Media doniosły, że policja musiała ochraniać kościół w którym „słowo Boże” głosił hierarcha znany ze swoich oryginalnych (to określenie nie jest komplementem) poglądów na zagrożenia jakie mają czyhać na wiarę i Kościół w Polsce i na świecie. Ludzie zgromadzili się przed kościołem aby protestować i wyrazić swoje oburzenie postawą hierarchy, którego słowa według bardzo wielu katolików uznawane są za niezgodne z duchem Ewangelii. Czy zdecydowałbym się na taką formę protestu? Chyba jednak nie, chociaż czuję to samo co oni. Może także dlatego, że doskonale pamiętam, jak to ludzie stawali naprzeciw milicji tzw. obywatelskiej, by bronić przed nią kościoła. Może ja „jestem za, a nawet przeciw”, ale ja tych ludzi rozumiem i popieram z jednego ważnego powodu. Gdy nie ma możliwości dialogu z taką czy inną władzą, która to możliwość jest świętym prawem każdego człowieka, każdego obywatela, zostaje „dialog” ulicy. Moim zdaniem lepszy taki dialog niż obojętność.
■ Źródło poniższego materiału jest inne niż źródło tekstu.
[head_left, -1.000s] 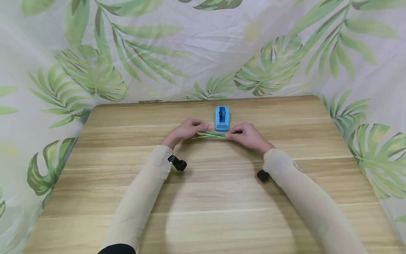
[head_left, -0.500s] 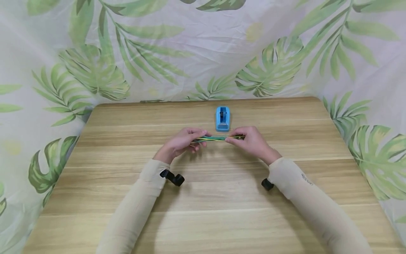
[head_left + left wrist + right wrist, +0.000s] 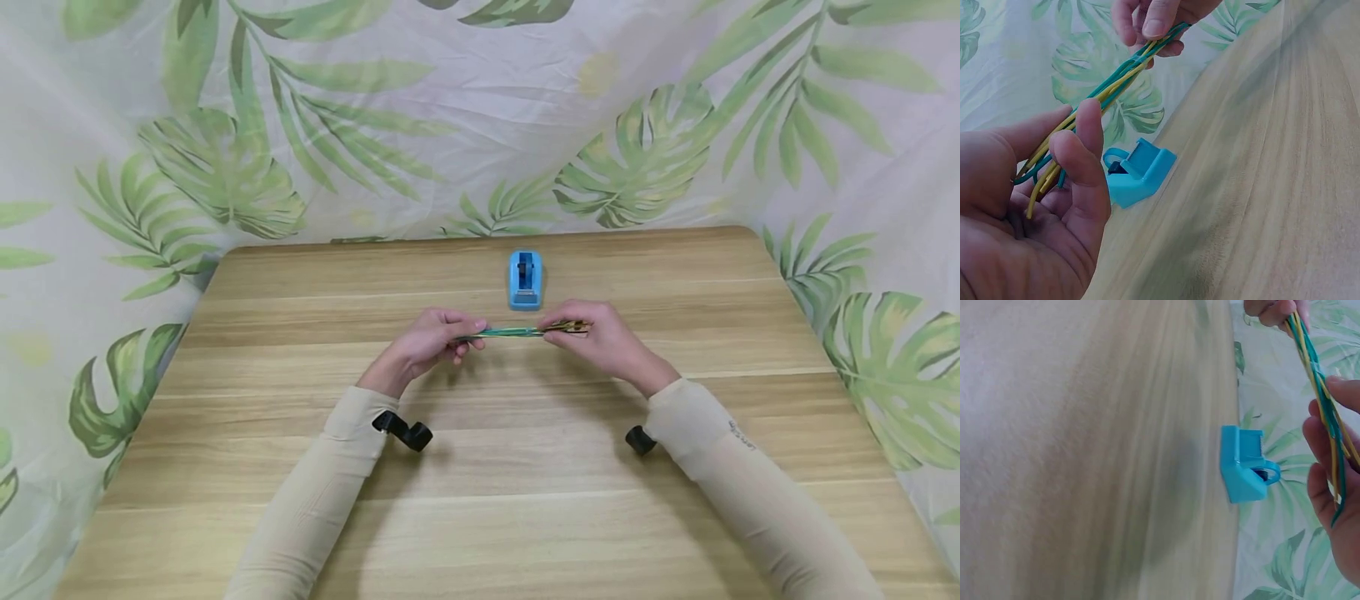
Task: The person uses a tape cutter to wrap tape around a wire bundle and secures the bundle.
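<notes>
A thin bundle of green and yellow wires (image 3: 512, 332) is stretched sideways between my two hands. My left hand (image 3: 429, 343) pinches one end between thumb and fingers; loose wire ends (image 3: 1038, 190) stick out over its palm in the left wrist view. My right hand (image 3: 603, 335) grips the other part, thumb against the fingertips, with wire ends (image 3: 1337, 509) running past its palm. A small clear, shiny band (image 3: 1315, 367) lies across the wires beside the right thumb. Behind the bundle stands a blue tape dispenser (image 3: 525, 281), apart from both hands.
The wood-grain table (image 3: 495, 517) spreads out under both forearms. A white cloth (image 3: 510, 108) with green leaves hangs behind its far edge. Black wrist cameras (image 3: 405, 432) jut inward from the beige sleeves (image 3: 318, 479).
Both hands have drawn the wire bundle nearer to me, away from the tape dispenser. More wire now shows past the right fingers. The dispenser stays put.
</notes>
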Available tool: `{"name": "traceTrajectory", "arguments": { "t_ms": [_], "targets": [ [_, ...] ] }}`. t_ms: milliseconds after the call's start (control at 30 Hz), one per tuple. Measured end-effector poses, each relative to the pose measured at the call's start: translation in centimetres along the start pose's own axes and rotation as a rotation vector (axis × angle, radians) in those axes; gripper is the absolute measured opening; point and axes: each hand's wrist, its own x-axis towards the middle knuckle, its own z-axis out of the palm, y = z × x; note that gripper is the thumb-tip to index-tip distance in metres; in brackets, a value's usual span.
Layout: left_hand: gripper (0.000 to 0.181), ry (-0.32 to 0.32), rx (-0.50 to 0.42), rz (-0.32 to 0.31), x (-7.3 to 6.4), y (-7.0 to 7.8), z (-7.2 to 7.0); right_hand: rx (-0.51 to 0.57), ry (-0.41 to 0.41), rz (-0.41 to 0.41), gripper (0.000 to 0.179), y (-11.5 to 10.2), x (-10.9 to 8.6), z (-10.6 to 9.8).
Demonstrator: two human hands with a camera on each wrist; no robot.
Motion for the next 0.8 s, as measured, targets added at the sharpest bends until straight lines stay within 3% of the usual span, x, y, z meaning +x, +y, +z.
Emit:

Państwo demokratyczne organizuje, lepiej czy gorzej, przestrzeń debaty i to z różnymi środowiskami, uważając to za wartość, którą trudno przecenić. Kościół w Polsce uważa, „od góry do dołu”, że taki dialog jest niepotrzebny. Dlaczego? Niestety wyczerpującej odpowiedzi nie znamy, bo to jest najpilniej strzeżona tajemnica naszego Kościoła. Wielu wybitnych ludzi wiary, także tych, którzy są duchownymi, od lat o ten dialog apeluje i prosi. Prosi bezskutecznie, bo nasi duchowni usytuowani na szczycie wieży z kości słoniowej, święcie przekonani o swej wszechstronnej mądrości, a jeszcze bardziej świętości, udzielają zainteresowanym jednej „odpowiedzi”. To odpowiedź bardzo treściwa, rzec można bardzo skondensowana, składająca się z trzech zaledwie wyrazów i jednego przecinka – nie, bo nie, a co ponadto jest złe. Moc tej odpowiedzi jest zaiste porażająca. Kryje się za nią przekonanie, że wroga można, a nawet trzeba, zwalczać, wyzywać i gromić, ale dialogowanie jest niepotrzebne, bo „sąd, sądem, ale racja musi być po naszej stronie”. Słowo wróg należy wziąć w cudzysłów, co nie zmienia faktu, że wrogów to ci u nas zawsze był dostatek. Dla niepoznaki wrogowie ci mówią, że są chrześcijanami i uczestnikami Kościoła katolickiego, ale to taki sprytny kamuflaż, tak naprawdę ich celem jest rozwalenie tegoż Kościoła. Z pewną taką przykrością, przyznaję, że dotyczy to także mnie. Przy takim założeniu milczenie biskupów, a szczególnie ich, wydaje się ze wszech miar uzasadnione. Nawet jeśli ten brak dialogu z wiernymi uznać za winę, to niewątpliwie jest to „wina błogosławiona”. Mała dygresja na temat przykrości. Kuria gdańska stwierdziła, że kobietę, którą straszliwie skrzywdził ksiądz tej diecezji, spotkała „przykrość”. To jest kurialna wrażliwość! Ja bym wprawdzie nazwał to nieco inaczej, ale nie lubię tych kropek po pierwszej literze powszechnie znanego wyrazu.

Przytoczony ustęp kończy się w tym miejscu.